Tomo pela expressão aqueles filmes no qual a jornada interna dos personagens —seus desafios, dilemas e conquistas— se dão durante um deslocamento espacial, uma mudança de cenário, a partir da qual os personagens saem diferentes do que entraram. Mas para que saiam transformados, algo novo, disruptivo e necessariamente custoso deve advir, como bem sabem escritores e roteiristas.

A série "White Lotus", merecidamente premiada com o Globo de Ouro, é um exemplo, pois aqui também as férias servem de mote para que ninguém saia como chegou. De fato, como vemos já na primeira cena, sequer todos escapam vivos. Mas o elemento perturbador da segunda temporada está menos nas mortes anunciadas, cujas vítimas obviamente só serão reveladas ao final, do que na entrada de duas jovens prostitutas penetras no hotel de altíssimo padrão.

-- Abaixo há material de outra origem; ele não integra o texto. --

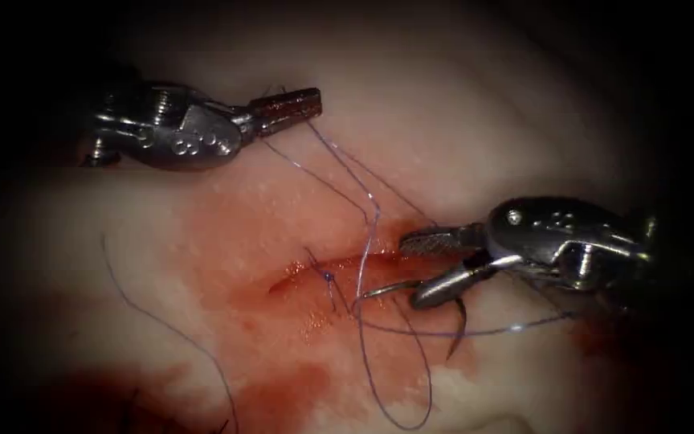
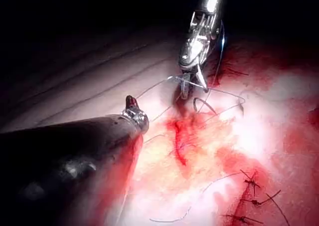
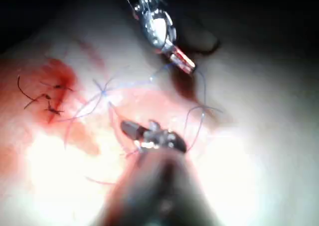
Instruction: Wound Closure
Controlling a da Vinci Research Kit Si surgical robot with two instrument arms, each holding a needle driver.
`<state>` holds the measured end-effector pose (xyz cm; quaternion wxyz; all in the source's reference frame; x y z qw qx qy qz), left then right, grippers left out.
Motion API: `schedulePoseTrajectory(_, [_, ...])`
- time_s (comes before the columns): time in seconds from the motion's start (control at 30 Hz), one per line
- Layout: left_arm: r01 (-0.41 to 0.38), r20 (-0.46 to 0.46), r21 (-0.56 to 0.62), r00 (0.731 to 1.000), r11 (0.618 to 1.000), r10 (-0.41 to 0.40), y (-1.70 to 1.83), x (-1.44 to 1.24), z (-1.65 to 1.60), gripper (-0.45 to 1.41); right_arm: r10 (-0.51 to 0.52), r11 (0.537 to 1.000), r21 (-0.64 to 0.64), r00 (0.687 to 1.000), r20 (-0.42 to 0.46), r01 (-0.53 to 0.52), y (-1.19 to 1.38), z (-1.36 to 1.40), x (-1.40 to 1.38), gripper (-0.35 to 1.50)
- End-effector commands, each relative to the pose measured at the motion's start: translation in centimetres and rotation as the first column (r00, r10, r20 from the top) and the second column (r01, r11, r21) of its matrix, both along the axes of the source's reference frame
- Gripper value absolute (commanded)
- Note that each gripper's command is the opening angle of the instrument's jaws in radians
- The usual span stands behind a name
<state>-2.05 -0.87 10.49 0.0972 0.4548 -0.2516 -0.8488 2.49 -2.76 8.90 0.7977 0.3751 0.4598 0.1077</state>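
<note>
we see the right tool coming in from the right, its jaws parted, one above and one below the right end of the cut. the lower jaw lies against the curved needle, but we cannot tell whether it truly grips it. the needle's pointed tip sits at the cut's lower edge near the thread's entry, its curve passes under the lower jaw, and its other end hangs down over the tissue below the cut; we cannot tell whether the tip is in the tissue.

the left tool hovers well up and left of the cut, jaws closed on the thread. from there the thread runs down to the cut, then loops over the tissue below it. a small knot sits on the cut just left of the needle tip. red fluid stains the tissue around and below the cut.

in the left wrist view, finished stitches lie well apart from the cut.
</note>
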Motion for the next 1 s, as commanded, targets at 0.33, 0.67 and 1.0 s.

Ali onde o dinheiro parece resolver e controlar tudo, Eros insiste em bagunçar o coreto. E onde há Eros, há Tânatos.

Sorrateiras, irresistíveis, meigas e —por que não?— sacanas, só as putas salvarão a estadia geral da absoluta mediocridade prevista por milionários comendo, bebendo e comprando demais, besuntados de bronzeador sob o paradisíaco sol da Itália.

Os excessos permitidos em situações excepcionais e que parecem grandes atos de liberdade —o uso livre de drogas, experiências sexuais diferentes— ainda estão no campo da exceção que confirma a regra. Algo como "o que se faz em Las Vegas fica em Las Vegas", indicando que, para além do segredo, o sujeito tem poucas chances de testemunhar alguma transformação em sua vida fora dali.

O que transforma o sujeito não é a licenciosidade eventual e quase programática que os intervalos do trabalho podem propiciar. O porre na happy hour, a semana de Carnaval, as férias "loucas" exibidas nas redes ad nauseum costumam se prestar a que voltemos mais produtivos e mais conformados com nossa rotina de concessões.

O caráter disruptivo e transformador de uma experiência vem da combinação entre seu potencial de nos confrontar com nosso desejo e nossa coragem de bancá-lo. Como quando a personagem Alice descreve para um atônito marido seu desejo arrebatador por um desconhecido, em "De Olhos Bem Fechados" (1999) de Stanley Kubrick.

Tom Cruise e Nicole Kidman em "De Olhos Bem Fechados", de Stanley Kubrick - Warner Bros./Reuters

O encontro, que a fez quase abandonar tudo para seguir outro homem, não passou de uma furtiva troca de olhares no lobby de um hotel, mas seu efeito gerou um desfiladeiros de situações nas quais o desejo de ambos é colocado em questão. Se eles vão bancar no final ou não, sugiro ver ou rever o filme.

Também vale lembrar a sensibilidade com que Spielberg retrata o caráter disruptivo do seu encontro com o desejo, na volta do acampamento da família em "Os Fabelmans" (2022). Momento no qual o cineasta ainda adolescente vivencia o traumático da sexualidade humana pela revelação do desejo dos adultos.

E não podemos deixar de citar o primoroso "Aftersun" (2022), de Charlotte Wells, no qual a filha busca resgatar as pegadas do desejo do pai a partir das lembranças e imagens do convívio em suas últimas férias juntos.

Mas é importante ressaltar que não precisamos de tramas rocambolescas e acontecimentos trágicos para que o encontro com o sexual tenha um que de traumático pelo simples fato de que ele é produto do reconhecimento de que há algo em nós que nunca controlamos inteiramente.

Se a rotina tem a função de manter tudo sob controle e previsível, sua interrupção pode nos dar a chance de assunção do desejo. Dessas férias, nunca voltamos os mesmos. Às vezes, sequer voltamos.